As explained in the previous section, states have a role in immigration policy through contracting. This opens the door for them to play a major role in improving immigration policy. In states where ICE detainees or unaccompanied minors detained by HHS are held in private or local facilities, state regulatory officials, social workers, lawyers, public health officials, and others can enter the facilities to enact a large-scale evaluation of the conditions in which people are held.
This will allow a better understanding of their experience during other stages of custody, documenting both the positive and negative aspects of their time since apprehension. In many cases, states are working to do this, but a broader, coordinated effort is necessary. However, simply expecting state agencies to take on the additional work is insufficient. Leadership from governors, legislatures, and agency heads is necessary to demonstrate both a public desire for straightforward evaluations of the situation and to place additional resources behind the effort.
Such action will motivate the types of investigations and oversight necessary to understand better the experience of a CBP detainee and his or her track through the immigration system, and it will also highlight the plight of others being held in the same facilities. And while federal immigration officials may not want reporters, legislators, and other outside support staff entering their facilities, those same officials cannot stop detainees from discussing the details of their experience once they have been transferred to facilities that are non-federal.
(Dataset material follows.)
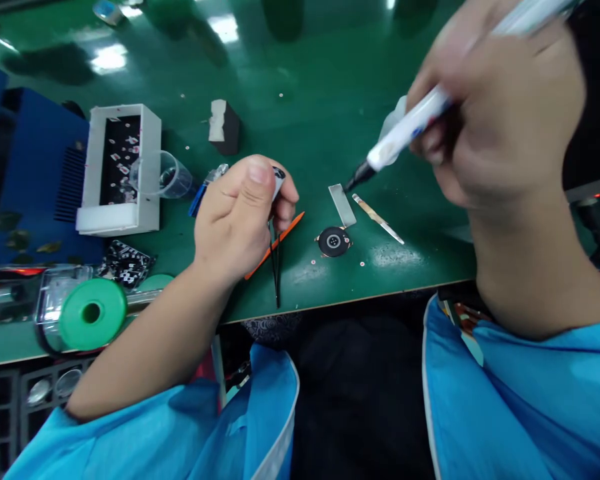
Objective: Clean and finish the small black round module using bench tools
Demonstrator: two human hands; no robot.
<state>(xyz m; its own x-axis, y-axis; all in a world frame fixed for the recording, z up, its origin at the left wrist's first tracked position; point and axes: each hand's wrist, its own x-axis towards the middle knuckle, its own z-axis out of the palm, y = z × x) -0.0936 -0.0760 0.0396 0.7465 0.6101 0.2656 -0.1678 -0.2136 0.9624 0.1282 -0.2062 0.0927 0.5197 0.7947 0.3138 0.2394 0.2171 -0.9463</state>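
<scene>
A glossy green bench [300,100] fills the view, with a blue machine housing [30,173] at the far left and the person's blue sleeves at the bottom. The right hand [500,113] is raised at about 2 o'clock from the centre and its grip is closed around a white marker pen [410,127]; the long axis of the pen runs from upper right to lower left, and its black tip comes down at the upper right corner of a small metal strip [343,204], touching it or almost, I cannot tell which. This strip lies flat on the bench, its long side running roughly from 11 to 5 o'clock. Just below it, at 6 o'clock, sits 1 round black part [333,241]. At 3 o'clock from the strip lies a thin pale blade tool [379,219], apart from it. The left hand [243,213] rests at 9 o'clock from the strip, its grip curled around black tweezers [276,267] whose points go down toward the bench edge, over an orange stick [275,245]. So the right hand is the nearer one to the strip. Further left stand a white parts box [120,170], a clear cup [160,175] and a green spool [93,313].
</scene>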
The information regarding those experiences is critical both for the treatment of detainees for physical or mental health symptoms and for oversight of the system more generally.
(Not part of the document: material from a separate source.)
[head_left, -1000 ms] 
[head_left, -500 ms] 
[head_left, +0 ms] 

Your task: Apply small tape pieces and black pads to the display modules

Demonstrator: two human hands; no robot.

This will keep governors informed as to progress, avenues of inquiry, and findings in near real time. Moreover, it will help identify weaknesses or bureaucratic slack that are preventing those inquiries from being thorough or completed. The ultimate goal of a coordinator or czar will be to implement procedures to ensure that such monitoring and oversight continues into the future.
In the medium term, this individual should be responsible for requiring standardized reporting from each agency with authority over the relevant issues. A coordinator can then use that standardized reporting to compile a broader interagency report on the treatment of detainees and the conditions within detainment facilities.
However, limited transparency at the federal level has hindered and continues to hinder this effort. Despite those challenges, numerous groups and elected officials work tirelessly daily to examine the record of immigration policy in the United States and more importantly, to do their best to assist individuals who are subject to some of the worst outcomes that immigration policy failures provoke.